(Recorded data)
┌────────

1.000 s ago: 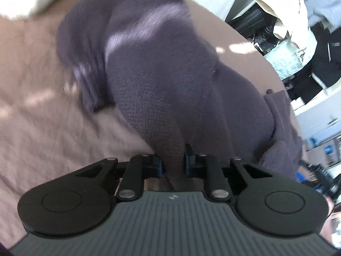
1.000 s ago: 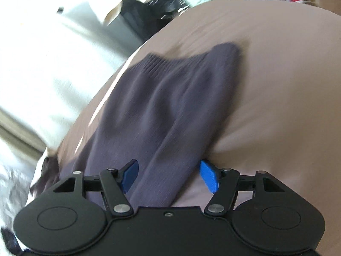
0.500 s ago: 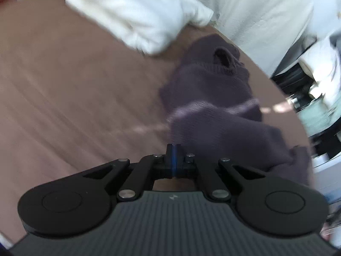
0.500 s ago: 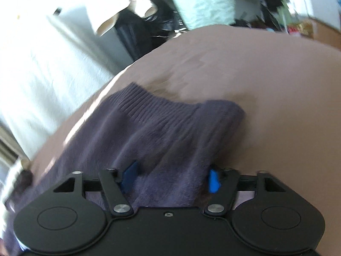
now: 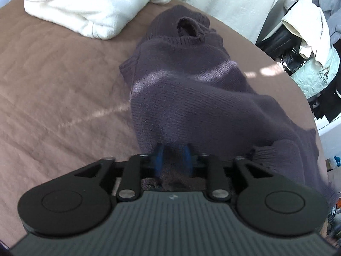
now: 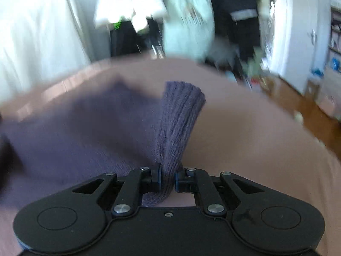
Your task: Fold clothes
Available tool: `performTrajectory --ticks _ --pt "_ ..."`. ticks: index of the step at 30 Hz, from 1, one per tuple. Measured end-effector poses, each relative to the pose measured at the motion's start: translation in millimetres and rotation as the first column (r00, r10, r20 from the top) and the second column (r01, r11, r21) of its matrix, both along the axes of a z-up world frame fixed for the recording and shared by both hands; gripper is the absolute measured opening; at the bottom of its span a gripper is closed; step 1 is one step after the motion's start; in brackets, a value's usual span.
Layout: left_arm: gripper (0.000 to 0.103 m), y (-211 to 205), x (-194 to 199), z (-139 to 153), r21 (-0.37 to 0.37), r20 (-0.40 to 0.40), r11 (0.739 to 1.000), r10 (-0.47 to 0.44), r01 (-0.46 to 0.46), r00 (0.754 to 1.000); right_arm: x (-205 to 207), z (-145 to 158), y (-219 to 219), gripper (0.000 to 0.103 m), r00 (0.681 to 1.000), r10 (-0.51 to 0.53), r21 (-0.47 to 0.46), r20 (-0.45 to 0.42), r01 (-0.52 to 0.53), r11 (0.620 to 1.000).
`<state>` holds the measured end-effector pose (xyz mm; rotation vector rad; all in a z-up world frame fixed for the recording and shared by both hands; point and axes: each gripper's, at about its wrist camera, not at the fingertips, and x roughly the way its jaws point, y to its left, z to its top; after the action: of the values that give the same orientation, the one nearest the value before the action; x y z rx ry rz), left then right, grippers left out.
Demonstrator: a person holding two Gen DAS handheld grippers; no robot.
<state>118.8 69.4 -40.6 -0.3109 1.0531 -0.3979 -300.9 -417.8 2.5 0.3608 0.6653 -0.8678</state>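
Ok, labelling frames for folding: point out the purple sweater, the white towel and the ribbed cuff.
purple sweater (image 5: 183, 98), left wrist view, knit body.
white towel (image 5: 85, 4), left wrist view, folded top.
ribbed cuff (image 6: 181, 115), right wrist view, ribbing.

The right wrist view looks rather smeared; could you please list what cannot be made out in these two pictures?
- Right wrist view: motion blur hides the sweater's body; only the ribbed edge in the closing right gripper is sharp.
- Right wrist view: background clutter is smeared.
- Left wrist view: the left gripper, opening, covers the fabric beneath its body.
- Left wrist view: the bag's lettering is cut off.

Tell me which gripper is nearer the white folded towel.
Left. The left gripper, jaws opening around purple sweater fabric, faces the white folded towel across the bed. The right gripper, closing on the sweater's ribbed cuff, shows no towel.
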Motion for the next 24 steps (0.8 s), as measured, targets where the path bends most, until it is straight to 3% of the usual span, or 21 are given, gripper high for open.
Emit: performTrajectory --ticks 3,5,7,10,12,14,15,16,21,23,24 --pt "0.044 4.4 0.2 -5.3 0.021 -0.013 1.000 0.001 -0.001 1.000 -6.6 -17.8 4.4 0.011 1.000 -0.020 0.060 -0.011 0.021 0.998" --pt "0.060 0.7 3.5 -12.6 0.051 -0.034 0.999 -0.009 0.011 0.999 3.5 -8.8 6.0 0.012 1.000 0.008 0.036 -0.007 -0.007 0.999" --pt "0.087 -4.0 9.0 -23.7 0.067 -0.101 0.997 -0.024 0.031 0.995 12.1 -1.4 6.2 0.013 0.999 0.033 0.021 0.002 -0.033 0.999" --pt "0.103 -6.8 13.0 -33.3 0.024 -0.149 0.999 -0.041 0.045 0.988 26.8 -1.2 4.3 0.014 0.999 0.041 0.029 0.003 -0.041 0.999" --pt "0.103 -7.1 10.7 -33.3 0.015 -0.149 0.999 -0.042 0.045 0.988 30.9 -6.7 7.1 0.014 0.998 0.061 0.007 -0.028 -0.061 0.998" --pt "0.099 -7.4 5.7 -30.2 0.029 -0.120 0.999 -0.036 0.040 0.992 32.7 -8.3 11.9 0.014 0.995 0.077 -0.021 -0.061 -0.078 0.997" --pt "0.063 -7.3 2.8 -28.3 0.038 -0.099 0.999 -0.030 0.034 0.995 32.7 -7.7 15.1 0.014 0.994 0.083 -0.037 -0.078 -0.086 0.996" --pt "0.008 -6.7 0.5 -26.8 0.038 -0.077 0.999 -0.022 0.025 0.997 32.6 -6.9 17.5 0.014 0.992 0.086 -0.050 -0.091 -0.091 0.995" --pt "0.005 10.0 -12.7 0.5 -0.027 0.028 0.997 0.078 -0.077 0.997 33.5 0.0 10.1 0.013 0.996 0.065 -0.062 -0.063 -0.068 0.996" --pt "0.005 16.3 -28.4 26.4 -0.029 0.094 0.996 0.085 -0.082 0.992 33.7 15.8 8.9 0.013 0.996 0.071 -0.120 -0.059 -0.078 0.990" --pt "0.005 19.6 -43.2 39.4 -0.032 0.141 0.996 0.085 -0.081 0.986 28.0 32.8 6.8 0.012 0.996 0.087 -0.136 -0.007 -0.088 0.987"
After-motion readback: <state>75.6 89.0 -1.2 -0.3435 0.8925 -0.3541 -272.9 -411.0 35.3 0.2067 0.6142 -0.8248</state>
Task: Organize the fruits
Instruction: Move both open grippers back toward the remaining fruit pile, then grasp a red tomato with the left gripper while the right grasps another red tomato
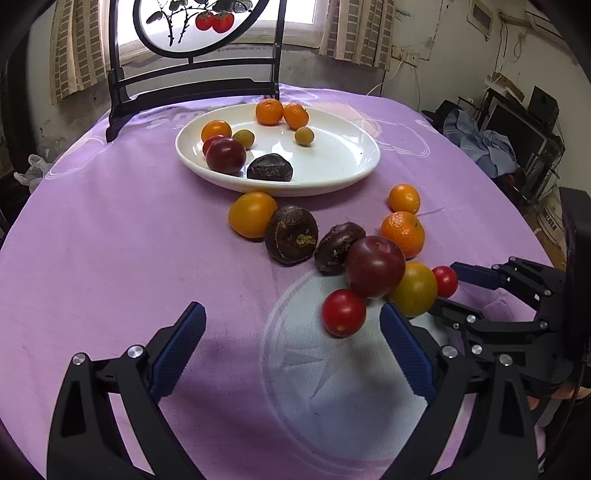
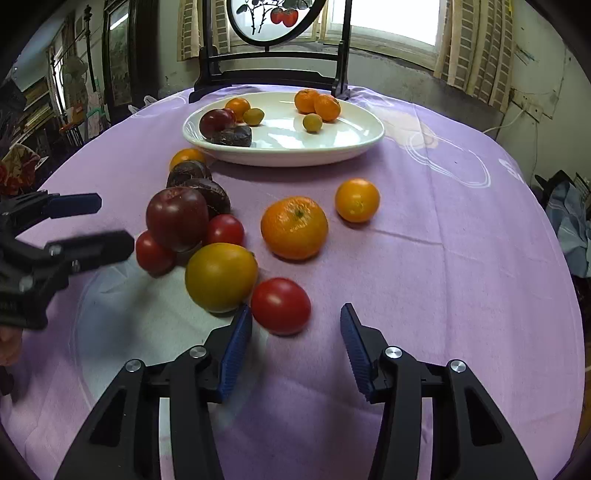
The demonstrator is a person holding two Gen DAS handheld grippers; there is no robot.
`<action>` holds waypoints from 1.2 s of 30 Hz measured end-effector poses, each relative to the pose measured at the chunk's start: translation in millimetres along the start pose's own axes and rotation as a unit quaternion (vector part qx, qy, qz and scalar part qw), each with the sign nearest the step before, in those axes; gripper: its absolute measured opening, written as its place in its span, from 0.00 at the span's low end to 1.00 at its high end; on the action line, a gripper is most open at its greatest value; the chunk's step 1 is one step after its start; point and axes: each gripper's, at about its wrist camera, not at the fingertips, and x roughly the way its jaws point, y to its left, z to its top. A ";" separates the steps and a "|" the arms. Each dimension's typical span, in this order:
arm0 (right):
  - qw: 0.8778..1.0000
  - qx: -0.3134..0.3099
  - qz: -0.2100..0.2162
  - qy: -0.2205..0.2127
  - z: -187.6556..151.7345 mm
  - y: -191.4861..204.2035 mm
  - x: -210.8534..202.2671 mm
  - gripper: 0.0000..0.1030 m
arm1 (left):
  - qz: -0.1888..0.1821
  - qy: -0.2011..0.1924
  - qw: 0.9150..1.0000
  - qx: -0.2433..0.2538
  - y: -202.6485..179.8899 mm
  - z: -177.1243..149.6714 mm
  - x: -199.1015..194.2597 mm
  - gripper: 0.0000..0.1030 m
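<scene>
Far ahead of the tongs, beyond the purple cloth (image 1: 110,229) covering the desk, stands a dark-framed round screen (image 2: 277,22) painted with persimmons, backed by brick-patterned curtains (image 2: 476,44).

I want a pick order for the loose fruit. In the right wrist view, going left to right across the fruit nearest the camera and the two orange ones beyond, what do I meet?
Yellow tomato → red tomato → mandarin → small orange fruit.

Right claw (image 2: 295,332) open — red tomato (image 2: 280,305) near fingertips, touching yellow tomato (image 2: 221,277).
</scene>
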 end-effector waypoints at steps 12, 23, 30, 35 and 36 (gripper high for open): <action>0.999 0.038 0.011 -0.005 -2.9 -10.7 -14.2 0.30 | -0.002 0.011 1.000 0.025 -10.4 -5.3 10.9 0.90; 0.999 0.035 0.005 -0.014 -2.5 -12.4 -19.2 0.30 | -0.010 0.010 0.999 0.048 -17.0 -7.3 23.4 0.28; 0.999 0.040 -0.002 -0.029 -2.7 -15.4 -25.0 0.30 | -0.023 0.013 0.999 0.037 -13.3 -6.4 14.8 0.28; 0.998 0.043 0.000 -0.040 -1.9 -16.9 -28.5 0.30 | -0.034 -0.029 0.998 0.036 -12.0 -2.4 -8.1 0.28; 0.998 0.044 0.001 -0.041 -1.6 -16.8 -28.7 0.30 | -0.038 -0.037 0.998 0.035 -11.5 -1.5 -12.2 0.28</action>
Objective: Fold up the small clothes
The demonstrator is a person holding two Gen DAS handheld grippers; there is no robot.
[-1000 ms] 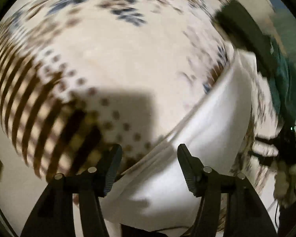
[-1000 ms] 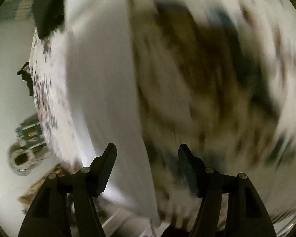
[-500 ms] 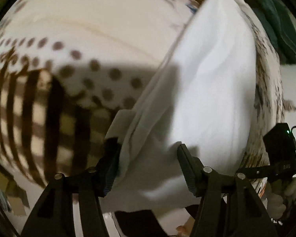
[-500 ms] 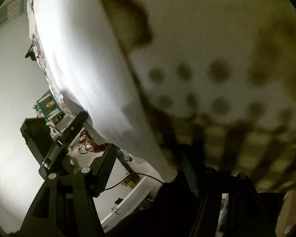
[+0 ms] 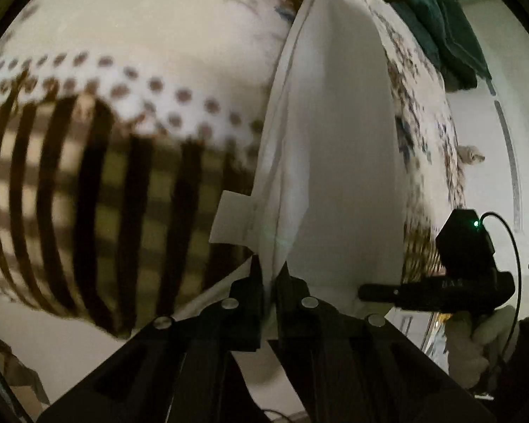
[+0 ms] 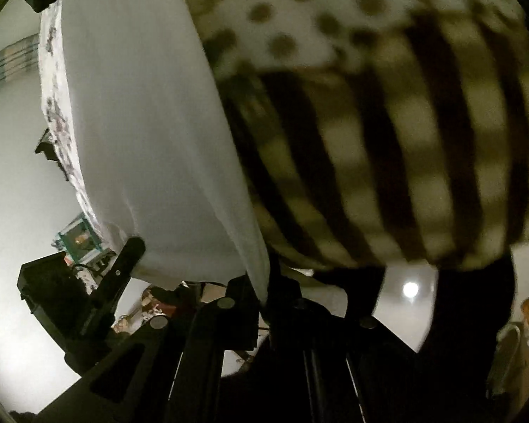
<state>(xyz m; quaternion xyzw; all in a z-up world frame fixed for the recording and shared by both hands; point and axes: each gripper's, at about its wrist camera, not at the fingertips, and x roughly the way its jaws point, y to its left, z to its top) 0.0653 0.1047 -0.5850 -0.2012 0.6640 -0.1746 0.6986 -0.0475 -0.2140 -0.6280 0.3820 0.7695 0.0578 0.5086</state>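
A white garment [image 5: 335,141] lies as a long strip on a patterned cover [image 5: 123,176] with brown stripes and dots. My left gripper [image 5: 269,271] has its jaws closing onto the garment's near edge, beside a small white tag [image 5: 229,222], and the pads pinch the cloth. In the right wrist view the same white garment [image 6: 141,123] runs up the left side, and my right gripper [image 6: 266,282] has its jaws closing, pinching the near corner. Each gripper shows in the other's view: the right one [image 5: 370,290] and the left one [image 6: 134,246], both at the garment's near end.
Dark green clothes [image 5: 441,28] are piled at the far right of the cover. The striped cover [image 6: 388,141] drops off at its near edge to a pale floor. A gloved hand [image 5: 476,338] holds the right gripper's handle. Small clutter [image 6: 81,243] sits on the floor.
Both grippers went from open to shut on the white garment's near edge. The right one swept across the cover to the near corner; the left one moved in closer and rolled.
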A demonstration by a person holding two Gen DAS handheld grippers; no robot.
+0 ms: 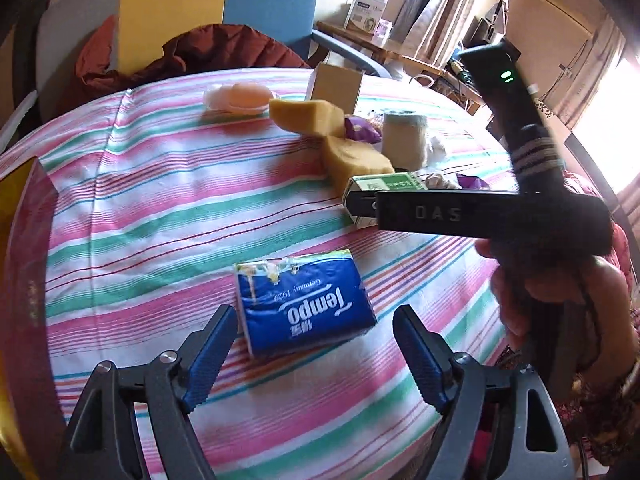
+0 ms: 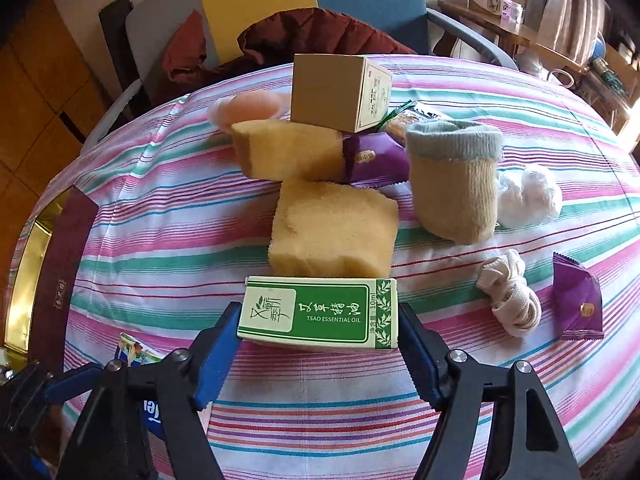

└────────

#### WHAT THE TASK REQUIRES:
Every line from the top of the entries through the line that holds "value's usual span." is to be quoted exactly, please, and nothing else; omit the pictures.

#### RESPONSE BOX:
1.000 s ago: 
1.000 s ago: 
0.500 s ago: 
0.500 s ago: 
now: 
now: 
Your task: Fold clothes
Available tool: `performTrajectory --ticks _ --pt "_ ..."`. ticks: index of the step at 30 Hz, from 1, one per tuple. Measured end-effector poses, each relative to the pose measured at the motion's start: translation in millimetres and rotation as the first column (r00, r10, r20 from the top) and the second column (r01, r11, r21) of its matrix, both along the axes of a z-up world frame fixed for the recording and shared by both hands; gripper is the absolute measured opening; at the bottom of its span a gripper is closed; step 1 is one step after the motion's start; in brackets, a value's usual span.

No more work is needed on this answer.